Among the Committee’s list of demands are ending links with institutions that pursue “Zionist ideologies”.

"End Israeli partnerships: we advocate for the cessation of any partnerships or collaborations with institutions or entities that uphold Zionist ideologies, which perpetuate systemic oppression and injustice against the Palestinian people," it says in an Instagram post.  

Speaking before the Sciences Po town hall, Philippe, a 22-year-old master’s student, expressed hope that the school would take action. "I hope the senior management does not continue to hold onto its hypocrisy,” he said in comments to AFP. “Are they going to be clear and send a strong message to the students, particularly on the subject of partnerships with [Israeli] universities?"

Some 100 students at Sciences Po Grenoble blocked a tramway and staged a sit-in on the platform, demanding the school "suspend its partnership" with Israel’s Ben Gurion University of the Negev. A public research university located in Beersheba, the school "grants special scholarships and financial aid to students in the army", the head of the Grenoble student union, Robinson Rossi, told Le Monde. Military service is compulsory in Israel for all men and women over the age of 18.  

Sciences Po Paris has exchange-programme partnerships with Ben Gurion University, the private Reichman University in Tel Aviv district and the Hebrew University of Jerusalem. 
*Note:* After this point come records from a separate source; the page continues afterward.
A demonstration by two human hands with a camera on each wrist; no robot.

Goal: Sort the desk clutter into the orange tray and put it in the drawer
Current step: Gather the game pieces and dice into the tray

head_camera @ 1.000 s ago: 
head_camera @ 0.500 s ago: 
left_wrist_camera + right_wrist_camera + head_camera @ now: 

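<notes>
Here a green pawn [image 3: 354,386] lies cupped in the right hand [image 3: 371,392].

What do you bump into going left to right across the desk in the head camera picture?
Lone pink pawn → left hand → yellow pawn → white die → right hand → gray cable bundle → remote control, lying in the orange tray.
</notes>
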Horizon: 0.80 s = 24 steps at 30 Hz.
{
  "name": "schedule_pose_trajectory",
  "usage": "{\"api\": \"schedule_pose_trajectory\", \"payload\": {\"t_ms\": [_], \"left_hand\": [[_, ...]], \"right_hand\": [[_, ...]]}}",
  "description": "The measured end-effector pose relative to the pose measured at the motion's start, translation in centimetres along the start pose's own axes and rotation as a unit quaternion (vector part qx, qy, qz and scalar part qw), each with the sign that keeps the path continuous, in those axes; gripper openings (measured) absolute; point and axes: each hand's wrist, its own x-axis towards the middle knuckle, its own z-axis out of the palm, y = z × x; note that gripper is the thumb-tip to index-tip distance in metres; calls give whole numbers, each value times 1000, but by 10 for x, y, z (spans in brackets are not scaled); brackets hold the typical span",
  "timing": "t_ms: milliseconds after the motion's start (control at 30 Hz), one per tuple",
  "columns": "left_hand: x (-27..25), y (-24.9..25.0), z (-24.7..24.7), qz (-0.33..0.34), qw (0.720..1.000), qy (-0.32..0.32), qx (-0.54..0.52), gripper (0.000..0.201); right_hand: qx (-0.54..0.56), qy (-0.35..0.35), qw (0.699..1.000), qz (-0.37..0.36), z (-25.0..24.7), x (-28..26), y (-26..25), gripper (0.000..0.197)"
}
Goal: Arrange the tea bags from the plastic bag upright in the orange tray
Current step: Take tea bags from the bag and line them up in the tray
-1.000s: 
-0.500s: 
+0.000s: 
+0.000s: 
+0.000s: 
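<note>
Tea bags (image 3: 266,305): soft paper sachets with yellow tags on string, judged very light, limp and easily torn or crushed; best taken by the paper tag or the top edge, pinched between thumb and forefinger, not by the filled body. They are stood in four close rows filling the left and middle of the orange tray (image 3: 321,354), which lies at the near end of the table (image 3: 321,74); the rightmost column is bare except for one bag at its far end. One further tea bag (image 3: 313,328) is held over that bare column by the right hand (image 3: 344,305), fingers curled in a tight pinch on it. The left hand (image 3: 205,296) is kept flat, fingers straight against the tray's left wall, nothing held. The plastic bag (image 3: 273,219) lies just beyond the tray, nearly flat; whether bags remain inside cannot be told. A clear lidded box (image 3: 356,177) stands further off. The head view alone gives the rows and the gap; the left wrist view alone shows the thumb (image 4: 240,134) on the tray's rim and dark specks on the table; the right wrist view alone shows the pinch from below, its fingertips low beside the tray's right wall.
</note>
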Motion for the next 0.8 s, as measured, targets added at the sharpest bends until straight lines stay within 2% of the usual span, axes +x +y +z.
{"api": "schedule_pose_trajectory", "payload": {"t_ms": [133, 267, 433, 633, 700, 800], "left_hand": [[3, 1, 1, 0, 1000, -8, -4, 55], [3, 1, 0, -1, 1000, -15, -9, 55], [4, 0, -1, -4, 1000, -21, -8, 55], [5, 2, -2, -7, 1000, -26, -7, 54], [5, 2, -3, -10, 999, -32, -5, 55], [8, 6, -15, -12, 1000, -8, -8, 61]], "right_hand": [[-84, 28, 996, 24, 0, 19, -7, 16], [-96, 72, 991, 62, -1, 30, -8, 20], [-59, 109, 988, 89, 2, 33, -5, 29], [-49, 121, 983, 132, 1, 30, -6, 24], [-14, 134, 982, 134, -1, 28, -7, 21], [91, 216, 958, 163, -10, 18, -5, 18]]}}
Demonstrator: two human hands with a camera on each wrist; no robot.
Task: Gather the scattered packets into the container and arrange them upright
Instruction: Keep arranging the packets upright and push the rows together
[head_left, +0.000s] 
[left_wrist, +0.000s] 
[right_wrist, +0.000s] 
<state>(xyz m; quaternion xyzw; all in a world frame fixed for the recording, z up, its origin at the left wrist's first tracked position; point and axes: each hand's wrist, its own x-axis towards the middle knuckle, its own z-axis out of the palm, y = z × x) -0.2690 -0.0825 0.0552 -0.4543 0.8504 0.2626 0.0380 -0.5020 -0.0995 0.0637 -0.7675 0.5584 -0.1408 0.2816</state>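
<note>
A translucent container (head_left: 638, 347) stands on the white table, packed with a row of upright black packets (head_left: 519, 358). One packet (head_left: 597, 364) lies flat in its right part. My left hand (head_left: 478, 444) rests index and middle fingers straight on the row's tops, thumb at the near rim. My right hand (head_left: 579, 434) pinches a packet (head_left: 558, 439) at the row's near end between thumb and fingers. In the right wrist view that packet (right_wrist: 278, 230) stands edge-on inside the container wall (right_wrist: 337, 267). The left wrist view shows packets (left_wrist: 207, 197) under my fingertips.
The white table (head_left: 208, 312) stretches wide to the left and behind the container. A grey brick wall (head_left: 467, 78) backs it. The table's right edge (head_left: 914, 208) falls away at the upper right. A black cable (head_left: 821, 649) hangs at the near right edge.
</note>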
Sciences Po’s Palestine Committee is also demanding that Palestinian and pro-Palestinian students be protected from harassment on campus and that the university take “a principled stance by sending an official communication condemning the actions of Israelis that infringe upon the rights and wellbeing of Palestinians". 

‘The voice of peace’

The student union Syndicat Alternative Paris 1 at Sorbonne University – where a fresh protest is set to take place Friday afternoon – called for "the end of partnerships between Paris-based and Israeli universities" as well as "the end of repression of those bringing the voice of peace".   

The union also called for a ceasefire in Gaza in an Instagram post alongside a video of an enormous Palestinian flag that was unfurled and carried in the street in front of Sorbonne University during a protest on Monday.

Calls for an "immediate and permanent" ceasefire were also heard at a March 30 protest in Paris sponsored by the Union Etudiante, a nationwide grouping of local student organisations.

In a statement sent to FRANCE 24, the union called on France to “recognise the state of Palestine [and] stop arms and ammunition shipments to Israel” as well as to impose sanctions over the Gaza war.